= Robert Burrows (cricketer) =

English cricketer

Robert Dickson Burrows (6 June 1871 – 12 February 1943) was a first-class cricketer who played for Worcestershire County Cricket Club between 1899 and 1919, he also umpired one test match and set a world record in 1911 when he sent a bail spinning 67 yards and 6 inches when he bowled Huddleston at Old Trafford.

He bowled right arm fast medium and was a more than handy right-handed batsman. He took 96 wickets in 1901 and exactly 100 wickets in 1910, at 23.46 and 1913 at 21.41, leading his county's attack for some years.

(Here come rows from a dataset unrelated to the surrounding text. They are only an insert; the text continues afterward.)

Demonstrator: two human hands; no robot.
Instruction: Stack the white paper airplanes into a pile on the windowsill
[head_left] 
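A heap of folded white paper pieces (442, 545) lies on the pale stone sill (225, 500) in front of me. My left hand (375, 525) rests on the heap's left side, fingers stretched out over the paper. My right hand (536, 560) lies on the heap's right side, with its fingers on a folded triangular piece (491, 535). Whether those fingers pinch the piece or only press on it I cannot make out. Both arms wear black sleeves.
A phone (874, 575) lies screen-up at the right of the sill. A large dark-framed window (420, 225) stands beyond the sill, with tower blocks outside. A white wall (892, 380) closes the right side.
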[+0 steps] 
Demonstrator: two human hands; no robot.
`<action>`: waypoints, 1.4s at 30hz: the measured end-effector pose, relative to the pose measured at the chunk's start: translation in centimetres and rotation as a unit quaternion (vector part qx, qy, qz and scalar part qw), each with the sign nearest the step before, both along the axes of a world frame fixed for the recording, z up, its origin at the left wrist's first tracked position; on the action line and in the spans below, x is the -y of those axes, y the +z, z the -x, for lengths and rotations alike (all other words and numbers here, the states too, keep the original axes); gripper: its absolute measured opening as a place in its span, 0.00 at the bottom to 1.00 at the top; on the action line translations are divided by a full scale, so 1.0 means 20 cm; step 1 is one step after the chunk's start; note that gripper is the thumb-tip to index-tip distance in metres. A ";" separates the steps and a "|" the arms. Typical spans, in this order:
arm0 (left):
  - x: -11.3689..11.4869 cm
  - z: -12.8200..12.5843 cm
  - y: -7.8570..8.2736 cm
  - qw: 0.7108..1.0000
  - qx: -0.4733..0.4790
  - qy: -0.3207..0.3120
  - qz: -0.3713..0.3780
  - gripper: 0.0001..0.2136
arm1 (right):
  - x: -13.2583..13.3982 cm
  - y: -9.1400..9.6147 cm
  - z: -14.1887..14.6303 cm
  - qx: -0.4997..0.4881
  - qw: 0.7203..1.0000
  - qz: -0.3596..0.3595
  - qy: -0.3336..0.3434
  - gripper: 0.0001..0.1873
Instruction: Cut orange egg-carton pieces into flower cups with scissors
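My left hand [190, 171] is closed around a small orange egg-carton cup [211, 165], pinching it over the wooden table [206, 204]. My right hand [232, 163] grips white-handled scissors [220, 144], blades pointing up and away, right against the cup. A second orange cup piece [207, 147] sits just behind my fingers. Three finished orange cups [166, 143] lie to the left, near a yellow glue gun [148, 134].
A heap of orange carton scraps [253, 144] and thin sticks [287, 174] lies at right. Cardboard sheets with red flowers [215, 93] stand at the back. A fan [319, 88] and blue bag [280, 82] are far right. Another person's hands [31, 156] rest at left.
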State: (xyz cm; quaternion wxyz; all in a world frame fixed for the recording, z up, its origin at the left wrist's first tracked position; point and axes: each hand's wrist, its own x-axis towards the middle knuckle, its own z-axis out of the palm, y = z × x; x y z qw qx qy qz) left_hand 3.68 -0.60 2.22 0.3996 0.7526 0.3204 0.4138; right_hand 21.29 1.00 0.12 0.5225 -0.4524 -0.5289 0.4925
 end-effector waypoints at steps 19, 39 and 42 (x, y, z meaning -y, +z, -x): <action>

Burrows scored 112 against Gloucestershire County Cricket Club at Worcester in 1907 and averaged 25.28, but his bowling fell to 57 wickets at 24 runs apiece, as Arnold and Cuffe came to the fore. He recorded his second first-class century, 107* again against Gloucestershire, at Worcester in July 1914, when he batted number ten. In all first-class cricket he scored 5223 runs at 14.07 and took 894 wickets, with a best of 8 for 48 at 26.40 apiece. He held 138 catches, mostly at point. In 1923 he joined the first-class umpire's list and served during nine seasons. His sole test match in charge came in the England v Australia match at Trent Bridge from 12 to 15 June 1926.